Since 2006, mass vaccination against JE has been carried out annually in 86 endemic districts in Assam, Andhra Pradesh, Bihar, Haryana, Goa, Karnataka, Kerala, Maharashtra, Tamil Nadu, Uttar Pradesh and West Bengal.

There is no cure for the disease. Treatment is supportive and aims at relieving severe clinical signs and supporting the patient as her body fights to overcome the infection.

Acute Encephalitis Syndrome

Since India started vaccinated at-risk populations against JE, AES cases and deaths have outstripped it by five times. In 2016, AES infected 11,651 and killed 1,301, against 1,676 JE cases and 283 deaths. Till August 6, 2017, India had recorded 5,413 AES cases and 369 deaths, while JE cases were at 838, with 86 deaths.

AES can be caused by a range of factors, including toxins in unripe lychee fruit, viruses, bacteria, fungi, parasites and chemical poisons. While it is also marked by inflammation of the brain that causes rapidly rising fever (crossing 104 degrees C within three or four hours), headache, stupour, disorientation, coma, tremors, convulsions, muscle weakness, and paralysis, the condition is not vaccine-preventable.

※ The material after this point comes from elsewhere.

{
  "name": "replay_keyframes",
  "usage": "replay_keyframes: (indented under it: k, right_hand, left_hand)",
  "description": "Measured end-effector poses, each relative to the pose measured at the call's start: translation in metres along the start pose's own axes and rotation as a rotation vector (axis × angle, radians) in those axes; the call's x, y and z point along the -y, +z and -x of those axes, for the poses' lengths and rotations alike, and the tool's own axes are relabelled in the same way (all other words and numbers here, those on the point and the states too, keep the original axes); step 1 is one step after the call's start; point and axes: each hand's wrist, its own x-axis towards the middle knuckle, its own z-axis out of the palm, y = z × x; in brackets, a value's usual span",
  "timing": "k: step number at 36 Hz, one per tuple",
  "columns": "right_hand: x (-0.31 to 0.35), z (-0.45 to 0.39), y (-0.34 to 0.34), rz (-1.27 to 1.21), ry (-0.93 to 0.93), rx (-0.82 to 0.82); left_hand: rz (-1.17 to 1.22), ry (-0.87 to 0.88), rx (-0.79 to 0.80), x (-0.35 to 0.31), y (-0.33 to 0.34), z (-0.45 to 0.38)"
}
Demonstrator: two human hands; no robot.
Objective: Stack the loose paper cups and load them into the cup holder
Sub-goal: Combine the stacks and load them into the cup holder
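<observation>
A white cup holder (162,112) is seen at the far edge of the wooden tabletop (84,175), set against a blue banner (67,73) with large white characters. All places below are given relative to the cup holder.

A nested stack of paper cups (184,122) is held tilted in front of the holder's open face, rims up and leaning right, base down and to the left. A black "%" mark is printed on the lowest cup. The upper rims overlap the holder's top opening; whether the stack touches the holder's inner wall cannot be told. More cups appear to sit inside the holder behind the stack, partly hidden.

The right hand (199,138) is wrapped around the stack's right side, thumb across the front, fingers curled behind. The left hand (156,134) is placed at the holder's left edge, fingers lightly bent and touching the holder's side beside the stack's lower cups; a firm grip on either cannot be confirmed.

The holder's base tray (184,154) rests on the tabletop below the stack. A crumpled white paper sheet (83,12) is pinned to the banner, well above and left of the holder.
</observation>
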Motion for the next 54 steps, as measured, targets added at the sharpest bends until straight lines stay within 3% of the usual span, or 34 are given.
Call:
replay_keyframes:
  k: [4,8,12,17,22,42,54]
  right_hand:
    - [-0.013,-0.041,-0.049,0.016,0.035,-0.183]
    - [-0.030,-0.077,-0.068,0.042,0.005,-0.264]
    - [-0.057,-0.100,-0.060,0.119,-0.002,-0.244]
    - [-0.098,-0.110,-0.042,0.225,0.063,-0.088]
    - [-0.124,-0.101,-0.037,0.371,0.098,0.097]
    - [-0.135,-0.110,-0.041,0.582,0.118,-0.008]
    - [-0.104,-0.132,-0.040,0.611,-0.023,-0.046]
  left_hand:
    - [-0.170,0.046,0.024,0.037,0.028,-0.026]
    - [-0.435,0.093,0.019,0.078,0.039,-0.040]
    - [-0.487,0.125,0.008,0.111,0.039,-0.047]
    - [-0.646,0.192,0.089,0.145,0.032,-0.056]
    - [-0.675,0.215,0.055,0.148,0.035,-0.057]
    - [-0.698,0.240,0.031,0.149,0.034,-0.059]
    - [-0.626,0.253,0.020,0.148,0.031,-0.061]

Read: Can eating litchis kill? Here’s what you should know to avoid getting sick

In India, AES outbreaks in north and eastern India have been linked to children eating unripe litchi fruit on empty stomachs. Unripe lychees contain the toxins hypoglycin A and methylenecyclopropyl-glycine (MCPG), which cause vomiting if ingested in large quantities.

Hypoglycin A is a naturally occurring amino acid found in the unripened lychee that causes severe vomiting (Jamaican vomiting sickness), while MCPG is a poisonous compound found in lychee seeds that causes a sudden drop in blood sugar, vomiting, altered mental states leading to lethargy, unconsciousness, coma and death.

These toxins cause sudden high fever and seizures serious enough to require hospitalisation in young, severely malnourished children. Giving children sugar (glucose) to normalise their rapidly plummeting blood glucose levels helps them recover from the illness, recommended a study in journal, The Lancet Global Health.